The plot is a by-the-numbers dream-quest in which Helena (Stephanie Leonidas, a engagingly game, more upmarket Billie Piper), daughter of married circus-performers (Rob Brydon, Gina McKee), must venture through a bizarre realm of weird creatures and impossible happenings in order to save the 'white queen' (McKee again) from the forces of the 'black queen' (McKee again).
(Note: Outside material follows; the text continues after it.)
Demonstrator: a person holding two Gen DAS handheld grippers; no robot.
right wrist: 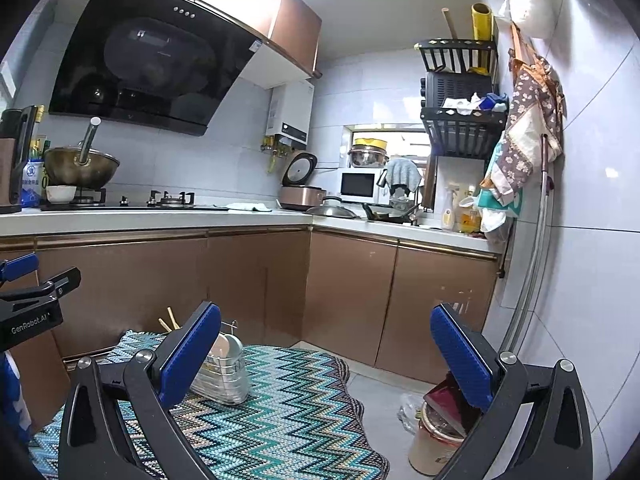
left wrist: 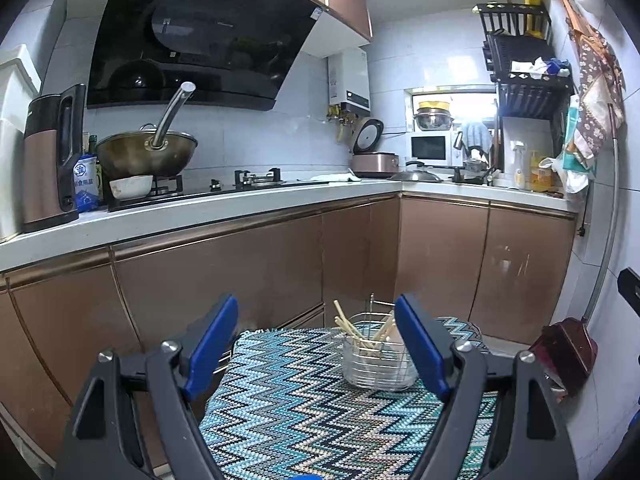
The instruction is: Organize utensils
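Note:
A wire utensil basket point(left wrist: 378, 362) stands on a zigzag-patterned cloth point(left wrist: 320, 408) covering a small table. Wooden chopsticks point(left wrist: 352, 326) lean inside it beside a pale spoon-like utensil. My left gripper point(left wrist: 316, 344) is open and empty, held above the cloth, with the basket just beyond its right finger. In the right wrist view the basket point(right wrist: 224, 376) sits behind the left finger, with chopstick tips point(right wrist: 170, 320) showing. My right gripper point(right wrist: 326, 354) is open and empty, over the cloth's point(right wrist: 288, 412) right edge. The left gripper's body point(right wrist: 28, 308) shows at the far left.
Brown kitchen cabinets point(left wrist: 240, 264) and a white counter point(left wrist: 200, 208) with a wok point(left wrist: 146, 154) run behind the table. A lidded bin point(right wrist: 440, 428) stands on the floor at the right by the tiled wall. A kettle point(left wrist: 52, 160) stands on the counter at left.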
The episodic results are heavily indebted to Alice in Wonderland, and to a lesser extent The Wizard of Oz - while the fact that the special effects are by the Jim Henson Company only goes to emphasise the similarity to Labyrinth. But Mirrormask - or perhaps MirrorMask - is very much its own beast: if nothing else, this is one of the most frightfully posh fantasies ever committed to celluloid. Any posher, indeed, and the picture would be enrolling at Roedean - the target audience would seem to be that Emily Blunt's upper-class babe from last year's Edinburgh hit My Summer of Love

I predict the picture will do best overseas, where the poshness won't be quite so apparent: Japanese teenage girls may well flip if/when they get the chance to see it. But the film's appeal isn't as narrow as my prophecy may make it sound - the subtext, about how Helena's creativity is being crowded out by her blossoming sexuality, is an intriguing one. And the images are often astonishing: at three or four moments (at least) any doubts or niggles fall away and you sit there dumbstruck as it just - takes - OFF!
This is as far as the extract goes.